What you are asked to do -
As the answer, set down the lines below from the one containing "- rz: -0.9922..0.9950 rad" through the one containing "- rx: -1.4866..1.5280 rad", exactly and inclusively, and no others.

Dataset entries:
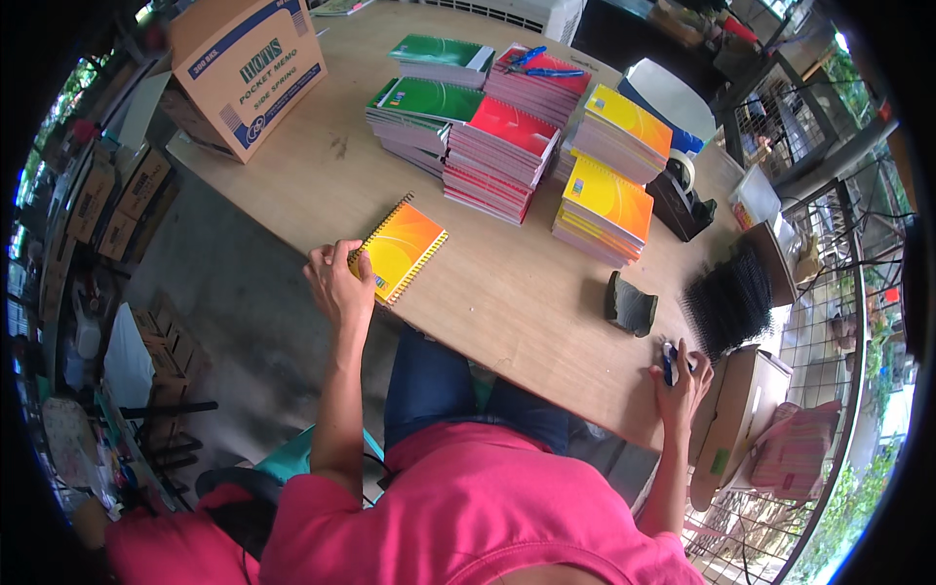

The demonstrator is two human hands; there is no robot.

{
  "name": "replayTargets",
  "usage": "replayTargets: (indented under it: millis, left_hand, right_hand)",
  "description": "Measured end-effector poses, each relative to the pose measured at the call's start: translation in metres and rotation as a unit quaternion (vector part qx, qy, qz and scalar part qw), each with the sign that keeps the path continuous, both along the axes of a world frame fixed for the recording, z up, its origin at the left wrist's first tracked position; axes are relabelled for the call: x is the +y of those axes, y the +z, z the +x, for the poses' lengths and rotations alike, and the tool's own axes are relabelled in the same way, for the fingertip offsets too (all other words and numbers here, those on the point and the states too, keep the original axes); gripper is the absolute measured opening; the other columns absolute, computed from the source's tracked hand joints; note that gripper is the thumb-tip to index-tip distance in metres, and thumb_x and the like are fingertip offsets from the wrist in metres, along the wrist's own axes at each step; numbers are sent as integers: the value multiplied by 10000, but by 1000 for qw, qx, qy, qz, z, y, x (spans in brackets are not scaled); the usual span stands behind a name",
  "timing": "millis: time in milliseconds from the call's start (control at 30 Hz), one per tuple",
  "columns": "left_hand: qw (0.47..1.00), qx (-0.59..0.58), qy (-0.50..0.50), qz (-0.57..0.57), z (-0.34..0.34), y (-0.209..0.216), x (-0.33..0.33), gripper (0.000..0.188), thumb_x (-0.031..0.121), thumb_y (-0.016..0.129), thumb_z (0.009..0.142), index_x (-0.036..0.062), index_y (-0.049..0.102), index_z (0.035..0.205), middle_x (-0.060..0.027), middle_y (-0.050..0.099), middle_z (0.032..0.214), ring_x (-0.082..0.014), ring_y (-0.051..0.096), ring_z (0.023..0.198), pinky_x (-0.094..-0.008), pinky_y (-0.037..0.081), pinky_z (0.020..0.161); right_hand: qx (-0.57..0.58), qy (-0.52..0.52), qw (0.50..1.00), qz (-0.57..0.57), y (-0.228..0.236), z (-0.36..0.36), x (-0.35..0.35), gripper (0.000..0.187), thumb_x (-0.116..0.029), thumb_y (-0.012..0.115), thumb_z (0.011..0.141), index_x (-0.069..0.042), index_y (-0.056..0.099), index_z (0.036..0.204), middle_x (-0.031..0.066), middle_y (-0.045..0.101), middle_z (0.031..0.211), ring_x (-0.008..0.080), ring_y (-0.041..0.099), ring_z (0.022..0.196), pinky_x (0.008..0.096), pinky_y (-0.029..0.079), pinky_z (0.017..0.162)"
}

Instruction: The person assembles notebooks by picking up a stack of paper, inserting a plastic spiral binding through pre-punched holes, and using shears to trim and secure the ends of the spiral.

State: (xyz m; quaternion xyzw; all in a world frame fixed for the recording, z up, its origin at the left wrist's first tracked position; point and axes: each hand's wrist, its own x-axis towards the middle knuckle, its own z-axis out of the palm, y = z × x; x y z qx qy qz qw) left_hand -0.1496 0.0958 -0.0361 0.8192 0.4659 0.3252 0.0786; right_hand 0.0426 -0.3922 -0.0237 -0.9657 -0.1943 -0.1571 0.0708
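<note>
At the front edge of the table, my left hand [343, 283] grips the near left end of a yellow and orange spiral notebook [408, 240], thumb on the cover. Coils show along both long sides, so more than one notebook may lie there. Far to the right, my right hand [682, 388] has its fingers closed round a small pair of pliers [669, 363] with dark handles; its metal tip points away from me. The fingers partly hide this tool. A dark, curved holder [630, 304] stands just beyond that hand.
Stacks of green notebooks [425, 100], red notebooks [505, 136] and yellow notebooks [606, 203] fill the table's far middle. Blue-handled pliers [546, 68] lie on one red stack. A tape dispenser [681, 200], black wire coils [729, 300] and cardboard box [244, 78] stand around.
</note>
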Motion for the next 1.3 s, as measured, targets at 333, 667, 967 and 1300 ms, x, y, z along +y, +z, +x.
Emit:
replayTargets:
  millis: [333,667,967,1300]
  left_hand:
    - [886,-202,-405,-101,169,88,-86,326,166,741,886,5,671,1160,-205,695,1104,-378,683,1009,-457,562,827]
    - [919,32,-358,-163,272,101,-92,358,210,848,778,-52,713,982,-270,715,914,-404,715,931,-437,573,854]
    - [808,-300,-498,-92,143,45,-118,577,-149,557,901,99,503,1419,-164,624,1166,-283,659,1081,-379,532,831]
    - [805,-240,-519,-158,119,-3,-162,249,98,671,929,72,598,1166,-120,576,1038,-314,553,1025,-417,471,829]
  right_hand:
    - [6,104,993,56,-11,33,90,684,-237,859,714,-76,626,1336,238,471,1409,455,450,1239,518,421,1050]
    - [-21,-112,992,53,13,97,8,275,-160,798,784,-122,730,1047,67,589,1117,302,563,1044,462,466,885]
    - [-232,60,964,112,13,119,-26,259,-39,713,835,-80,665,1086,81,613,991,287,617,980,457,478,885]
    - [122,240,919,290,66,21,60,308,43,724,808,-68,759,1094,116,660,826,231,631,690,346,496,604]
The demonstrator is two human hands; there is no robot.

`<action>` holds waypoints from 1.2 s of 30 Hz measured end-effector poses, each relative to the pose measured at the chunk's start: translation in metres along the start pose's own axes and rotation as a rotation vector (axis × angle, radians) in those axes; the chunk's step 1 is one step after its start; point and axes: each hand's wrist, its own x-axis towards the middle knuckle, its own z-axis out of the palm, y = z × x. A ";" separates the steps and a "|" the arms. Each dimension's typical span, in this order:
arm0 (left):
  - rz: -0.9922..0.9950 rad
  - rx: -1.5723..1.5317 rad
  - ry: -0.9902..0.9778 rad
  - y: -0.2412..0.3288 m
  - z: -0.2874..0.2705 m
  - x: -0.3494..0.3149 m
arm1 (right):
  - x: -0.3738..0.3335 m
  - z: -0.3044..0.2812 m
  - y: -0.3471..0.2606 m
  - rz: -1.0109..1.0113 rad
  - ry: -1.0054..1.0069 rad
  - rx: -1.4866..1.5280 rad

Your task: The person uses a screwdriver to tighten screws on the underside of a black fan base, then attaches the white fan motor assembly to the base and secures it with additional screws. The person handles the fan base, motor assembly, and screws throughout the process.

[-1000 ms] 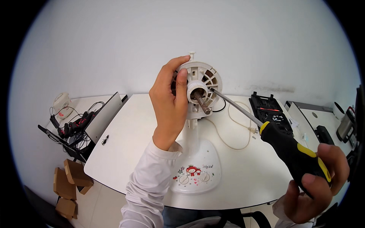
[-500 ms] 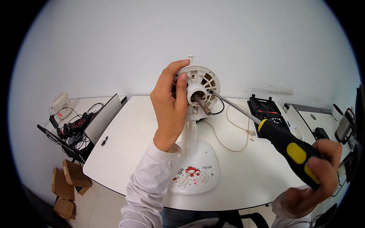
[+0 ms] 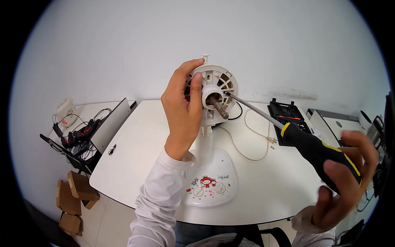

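A white table fan stands upright without blades or a front cage, its round slotted motor housing [image 3: 233, 82] turned toward me. From the housing's threaded collar sticks a brownish metal shaft [image 3: 220, 110]. My left hand [image 3: 181, 105] grips the housing's left side, thumb on its front and fingers at the top edge. In my right hand [image 3: 349, 173] is a large black-and-yellow screwdriver [image 3: 310, 150], held loosely by the handle with the fingers spread around it. The screwdriver's tip reaches into the housing right of the collar; the screw there is too small to make out.
The fan's base [image 3: 210, 195] rests on a white table [image 3: 263, 193]. Its cord and plug [image 3: 271, 140] lie to the right, near an open black tool case [image 3: 288, 117]. At left are a side table with tangled cables [image 3: 84, 133] and cardboard boxes [image 3: 68, 197] on the floor.
The screwdriver handle has turned, its yellow patches now facing up and right. My right fingers have loosened and shifted around it. My left hand keeps its hold on the housing.
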 end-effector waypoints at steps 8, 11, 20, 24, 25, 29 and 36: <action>0.002 0.040 -0.028 0.001 -0.007 0.002 | -0.005 -0.005 -0.017 0.059 -0.070 0.093; -0.011 0.003 -0.007 0.006 -0.007 -0.002 | -0.001 -0.007 -0.014 -0.017 -0.043 0.065; 0.498 0.349 -0.164 0.011 -0.023 -0.016 | -0.003 0.000 -0.005 0.002 -0.059 0.218; 0.528 0.298 -0.026 0.011 -0.014 -0.024 | -0.023 0.000 -0.008 0.180 -0.076 0.154; 0.523 0.246 0.041 0.013 -0.012 -0.027 | -0.029 0.000 -0.012 0.288 -0.058 0.125; 0.718 0.371 -0.151 0.056 -0.019 -0.063 | -0.031 -0.003 -0.010 0.216 -0.028 -0.150; 0.580 0.076 0.104 0.119 0.027 -0.075 | -0.021 -0.009 -0.005 0.110 -0.126 -0.022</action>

Answer to this task -
  - rz: -0.9922..0.9950 rad
  - rx: -1.5723..1.5317 rad
  - ry: -0.9902..0.9778 rad
  - y: -0.2412..0.3288 m
  - z: -0.2874..0.2705 m
  - x: -0.3494..0.3149 m
arm1 (right):
  - x: -0.3738..0.3335 m
  - z: -0.3044..0.2812 m
  - y: -0.3471..0.2606 m
  - rz: -1.0109..1.0113 rad
  - ry: -1.0054..1.0069 rad
  - rx: -1.4866..1.5280 rad

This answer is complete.